If Mali doesn't get its act together and combat terrorism, years of good governance could give way to a hotbed of extremism.

A policeman patrols a market in central Timbuktu, Dec. 28, 2009. The fabled city is in the Sahel region of northern Mali. The area has become a stronghold for a franchise of Al Qaeda. (Tim Gaynor/Reuters)

PARIS, France — The Sahel — this vast semi-arid region of North Africa south of the Sahara desert — is viewed by some experts as a “second Afghanistan.” This might be a stretch, but it is true that Al Qaeda in the Islamic Maghreb (AQIM) is very active in the area, especially in Mali.
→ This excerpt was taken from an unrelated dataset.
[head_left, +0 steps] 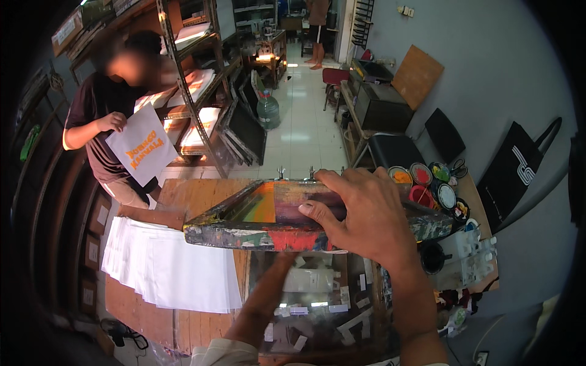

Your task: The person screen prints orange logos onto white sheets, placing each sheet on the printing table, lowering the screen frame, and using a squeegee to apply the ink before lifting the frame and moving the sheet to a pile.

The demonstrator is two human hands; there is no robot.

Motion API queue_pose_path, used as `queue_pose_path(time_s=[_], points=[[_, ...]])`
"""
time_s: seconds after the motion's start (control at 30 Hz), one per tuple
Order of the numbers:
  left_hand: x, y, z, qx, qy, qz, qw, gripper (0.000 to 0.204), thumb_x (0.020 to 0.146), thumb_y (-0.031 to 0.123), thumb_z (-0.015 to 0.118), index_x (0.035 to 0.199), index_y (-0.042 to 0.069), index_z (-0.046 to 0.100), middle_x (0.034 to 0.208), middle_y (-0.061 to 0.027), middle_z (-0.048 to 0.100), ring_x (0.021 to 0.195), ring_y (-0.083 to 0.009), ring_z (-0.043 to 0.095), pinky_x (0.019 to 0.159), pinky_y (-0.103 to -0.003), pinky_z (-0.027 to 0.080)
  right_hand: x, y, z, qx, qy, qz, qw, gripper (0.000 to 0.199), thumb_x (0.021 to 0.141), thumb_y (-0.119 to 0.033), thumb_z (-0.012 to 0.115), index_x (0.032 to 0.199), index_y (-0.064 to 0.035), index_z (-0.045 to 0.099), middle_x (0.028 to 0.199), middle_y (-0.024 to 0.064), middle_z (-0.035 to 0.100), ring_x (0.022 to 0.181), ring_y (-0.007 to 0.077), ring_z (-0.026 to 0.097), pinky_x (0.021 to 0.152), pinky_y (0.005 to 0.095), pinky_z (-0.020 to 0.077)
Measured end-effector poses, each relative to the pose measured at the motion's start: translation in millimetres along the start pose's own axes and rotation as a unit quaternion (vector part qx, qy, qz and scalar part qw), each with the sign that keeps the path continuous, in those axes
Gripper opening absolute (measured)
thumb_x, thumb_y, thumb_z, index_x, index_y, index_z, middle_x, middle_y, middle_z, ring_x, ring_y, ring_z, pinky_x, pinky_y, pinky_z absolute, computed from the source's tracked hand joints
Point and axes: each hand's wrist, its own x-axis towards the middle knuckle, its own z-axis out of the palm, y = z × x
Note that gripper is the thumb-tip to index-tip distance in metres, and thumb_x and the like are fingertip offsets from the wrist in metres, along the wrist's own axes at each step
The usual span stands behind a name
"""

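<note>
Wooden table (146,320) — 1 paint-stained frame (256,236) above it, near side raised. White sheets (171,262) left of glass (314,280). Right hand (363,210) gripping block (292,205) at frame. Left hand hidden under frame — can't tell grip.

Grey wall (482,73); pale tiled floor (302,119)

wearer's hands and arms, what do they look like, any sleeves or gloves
The right hand is bare, no glove, ring or watch visible. The left forearm is bare down to a pale greyish sleeve; the left hand is hidden.
</note>
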Motion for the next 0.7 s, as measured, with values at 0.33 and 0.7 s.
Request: queue_pose_path(time_s=[0.33, 0.7], points=[[8, 68, 75, -0.095, -0.005, 0.101, 0.99, 0.078, 0.1, 0.066, 0.042, 0.152, 0.008, 0.05, 0.154, -0.0217, 0.05, 0.145, -0.0404, 0.044, 0.125, -0.06, 0.016, 3, 0, -2, 0.001, -0.017, 0.008, 1.0, 0.048, 0.09, -0.046, 0.075, 0.118, -0.0066, 0.073, 0.093, 0.0154, 0.072, 0.088, 0.0333, 0.068, 0.089, 0.0472, 0.0462], [-187, -58, 70, 0.049, 0.254, -0.161, 0.953, 0.077, 0.108, 0.048, 0.037, 0.162, -0.004, 0.023, 0.171, -0.021, 0.022, 0.16, -0.0362, 0.016, 0.129, -0.054, 0.012, 11, -1, 0, 0.064, -0.06, 0.108, 0.99, 0.052, 0.097, -0.049, 0.067, 0.125, -0.0056, 0.072, 0.106, 0.018, 0.076, 0.102, 0.0298, 0.074, 0.093, 0.0372, 0.0532]])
Mali enjoys a very good reputation around the world. It boasts a vibrant democracy with a multi-party system, a market economy and a tradition of a moderate Islam. But things might be changing: Since 2001, worrying signs have emerged— for example, the proliferation of Osama bin Laden's photo in stalls at the Bamako market and the exponential increase of radio stations preaching radical Islam.

AQIM has organized numerous kidnappings of Western citizens in the region. Interestingly, kidnapped hostages from all over the region usually end up in northern Mali. AQIM has been using northern Mali (in particular Timbuktu and Kidal) as a sanctuary for three reasons: first, it is a very inhospitable area with a difficult terrain making it tough for nations to monitor it; second, some Arab tribes are located there; and finally, the Malian regime is weak and has almost no financial resources.
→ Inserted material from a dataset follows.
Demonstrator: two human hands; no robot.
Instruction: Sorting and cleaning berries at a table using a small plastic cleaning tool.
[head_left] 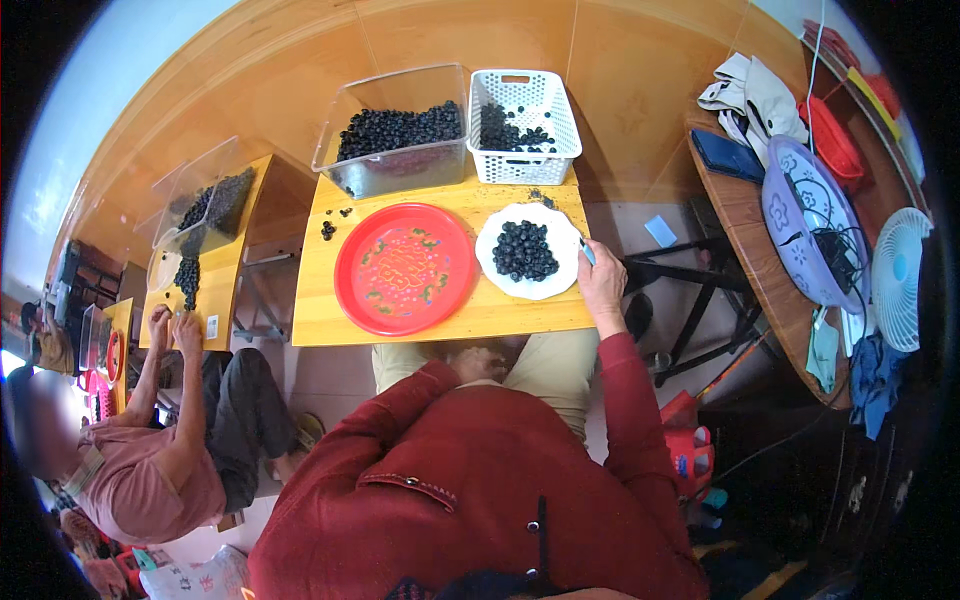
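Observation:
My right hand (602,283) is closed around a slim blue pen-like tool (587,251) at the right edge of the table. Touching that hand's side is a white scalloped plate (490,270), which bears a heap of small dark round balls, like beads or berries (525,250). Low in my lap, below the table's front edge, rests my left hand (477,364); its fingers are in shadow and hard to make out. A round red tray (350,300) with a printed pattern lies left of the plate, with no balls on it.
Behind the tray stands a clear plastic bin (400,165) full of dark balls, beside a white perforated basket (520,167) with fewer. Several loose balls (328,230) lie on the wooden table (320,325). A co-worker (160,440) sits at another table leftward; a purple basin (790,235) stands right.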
AQIM’s charm offensive — which includes distributing antibiotics when children are sick and buying goats for double the going rate — has won the hearts and minds of many locals in the Sahel. AQIM buys off local tribes and forms alliances with them, often through marriage.

To make matters more complicated, the area is home to the Tuaregs, a Berber group composed of 200,000 people, who are motivated by territorial claims and bad blood with the Malian authorities to side with AQIM. 

The first reported example of cooperation between the Tuaregs and AQIM occurred in 2003, when a group of 32 European tourists, mostly Germans, was kidnapped by the GSPC, AQIM’s predecessor. Germany allegedly paid about $7.3 million in ransom to have them freed. The operation mastermind, GSPC's Abderrazak El Para, affirmed that he gave part of that ransom money to one of the mediators involved, who was a Tuareg leader. El Para added that he started investing the ransom money in the area.

The partnership has proven tenuous. It lasted while the ransom money was flowing, but the Tuaregs felt that their reputation was suffering as a result of their association with AQIM. In 2006, the Tuaregs decided to turn on their former allies. They ambushed AQIM operatives, killing the No. 2 of the Sahelian branch.

But, still, AQIM thrives in the area. The situation is ambiguous at best, and, clearly, an alliance remains.